Около окна, спиной к двери, стояла Ирина.
Конечно. Это была Ирина. Тогда, на мужском этаже, это она выходила из палаты. Не зря же Марусе показалась ее фигура знакомой.
Они виделись всего два раза. У отца. Первый раз отец знакомил Марусю с ее сводной сестрой – дочерью Ирины, второй раз в Лондоне, куда отец приезжал с супругой на пару дней, как раз в то время, когда Маруся проводила там свои весенние каникулы.
Ирина обернулась, и Маруся бросилась ей на шею.
У них никогда не было особенно теплых отношений. Ирина сразу, при первом знакомстве взяла невыносимый покровительственно-снисходительный тон. «Вас, детей, много, а я – одна ». А кто она такая, чтобы Маруся это терпела? Не ее деньги дает ей отец, а свои собственные. И она, Маруся, пусть и не единственная, но действительно его дочь; а никакая ни ее Людочка. Хоть та и называет его папой… Ну, еще бы! Кого называть папой, как не его! Ирина, небось, не дура. А то, что она великая актриса… Ну, так не автограф же у нее на кухне просить!
Ирина обняла Марусю.
– А я вас не узнала, там, внизу. – Маруся почему-то всхлипнула.

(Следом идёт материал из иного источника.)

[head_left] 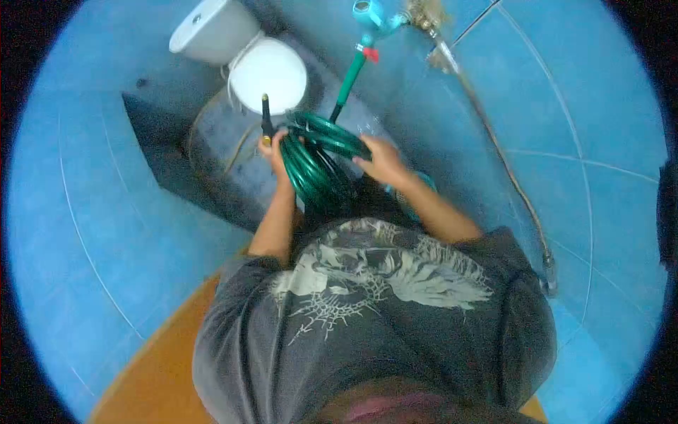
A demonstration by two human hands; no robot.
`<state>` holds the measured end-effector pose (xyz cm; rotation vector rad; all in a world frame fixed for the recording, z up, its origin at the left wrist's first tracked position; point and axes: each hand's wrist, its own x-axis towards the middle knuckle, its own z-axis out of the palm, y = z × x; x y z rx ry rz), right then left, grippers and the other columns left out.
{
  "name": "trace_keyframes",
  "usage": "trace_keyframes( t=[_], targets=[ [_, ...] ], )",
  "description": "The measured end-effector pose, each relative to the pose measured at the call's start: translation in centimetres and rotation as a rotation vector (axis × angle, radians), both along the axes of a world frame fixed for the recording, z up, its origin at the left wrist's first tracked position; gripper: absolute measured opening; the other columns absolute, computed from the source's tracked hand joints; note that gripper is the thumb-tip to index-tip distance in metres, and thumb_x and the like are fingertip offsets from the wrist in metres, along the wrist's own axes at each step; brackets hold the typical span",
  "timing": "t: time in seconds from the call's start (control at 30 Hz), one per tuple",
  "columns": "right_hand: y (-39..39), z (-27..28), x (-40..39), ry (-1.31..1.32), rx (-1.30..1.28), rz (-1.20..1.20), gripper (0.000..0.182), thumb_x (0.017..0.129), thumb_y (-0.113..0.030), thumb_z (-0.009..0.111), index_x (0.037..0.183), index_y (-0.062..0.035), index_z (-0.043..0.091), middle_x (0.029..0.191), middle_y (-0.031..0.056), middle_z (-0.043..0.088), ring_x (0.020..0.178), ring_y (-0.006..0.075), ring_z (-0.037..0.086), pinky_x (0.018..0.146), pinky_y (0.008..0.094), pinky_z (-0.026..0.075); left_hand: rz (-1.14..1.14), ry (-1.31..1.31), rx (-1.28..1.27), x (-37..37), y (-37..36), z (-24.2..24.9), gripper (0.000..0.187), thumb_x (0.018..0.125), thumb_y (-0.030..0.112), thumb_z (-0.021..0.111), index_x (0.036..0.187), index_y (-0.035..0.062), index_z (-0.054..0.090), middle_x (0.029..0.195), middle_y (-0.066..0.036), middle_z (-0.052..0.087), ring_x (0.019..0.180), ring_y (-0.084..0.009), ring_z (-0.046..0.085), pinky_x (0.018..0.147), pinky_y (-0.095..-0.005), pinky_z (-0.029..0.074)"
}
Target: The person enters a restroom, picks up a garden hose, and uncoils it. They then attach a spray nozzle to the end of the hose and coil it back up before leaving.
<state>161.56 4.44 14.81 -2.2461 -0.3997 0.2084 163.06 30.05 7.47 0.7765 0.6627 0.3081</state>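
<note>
A coiled green hose (304, 169) hangs between my two hands in front of my body. My left hand (274, 152) is closed round the left side of the coil, beside a black nozzle (266, 116) with a brass-coloured tip that points upward. My right hand (381, 161) grips the coil's right side, with the fingers curled over the loops. Behind the coil, a straight green length of hose (349, 81) runs up to a turquoise fitting (371, 21) with a red clamp (369, 52) just below it.
A white toilet (268, 74) stands beyond my left hand. On the right, a metal pipe (487, 127) runs down the blue tiled wall (607, 198). An orange surface (155, 353) lies at lower left, behind my arm.
</note>
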Motion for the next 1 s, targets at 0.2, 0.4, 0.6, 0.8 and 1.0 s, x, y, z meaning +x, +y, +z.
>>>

– Внизу? – переспросила Ирина.
– Ну да, внизу, я же вас видела, а почему вы ко мне не подошли?
– А я не видела тебя, Маруся. – Ирина отодвинула девушку от себя, прошлась по комнате.
– Вас папа прислал? Вы меня заберете? – Маруся испытывала такое возбуждение, словно она была маленькой девочкой и за ней пришла мама, чтобы вести ее на елку.
– Садись.
Маруся села. На самый краешек стула, готовая в любой момент вскочить и бежать домой.
– Вы меня заберете?
– Все зависит только от тебя! – задумчиво проговорила Ирина.
– Да что от меня здесь зависит?! – Маруся расплакалась. Она решила, что ее снова сейчас начнут воспитывать.
– Не плачь. – Ирина отвела от нее взгляд. – Меня прислал не папа.
– Не папа? – Лицо Маруси было мокрое от слез, ее плечи вздрагивали, она смотрела на Ирину и готова была броситься к ее ногам, цепляться за ее платье, умолять…
– Заберите меня, пожалуйста!
– Успокойся. – Ирина сама готова была расплакаться.
– Что мне надо сделать? – В конце концов, какая разница, кто ее прислал? Главное – она перед ней, живая, настоящая. Оттуда, из другой жизни. И она может вернуть туда Марусю. Если Маруся будет хорошо себя вести.
– Ну…
– Говорите! Я все сделаю. Я не могу больше тут! Я домой хочу!
Маруся решила, что не надо плакать. Надо собраться. Сейчас, возможно, решается ее судьба.
– Ты сможешь уйти домой… если… если…
– Что?
– Если никогда ни одному человеку не расскажешь о том, что была здесь. И, естественно, о том, с кем ты здесь познакомилась и кого видела. – Ирина многозначительно подняла на Марусю глаза.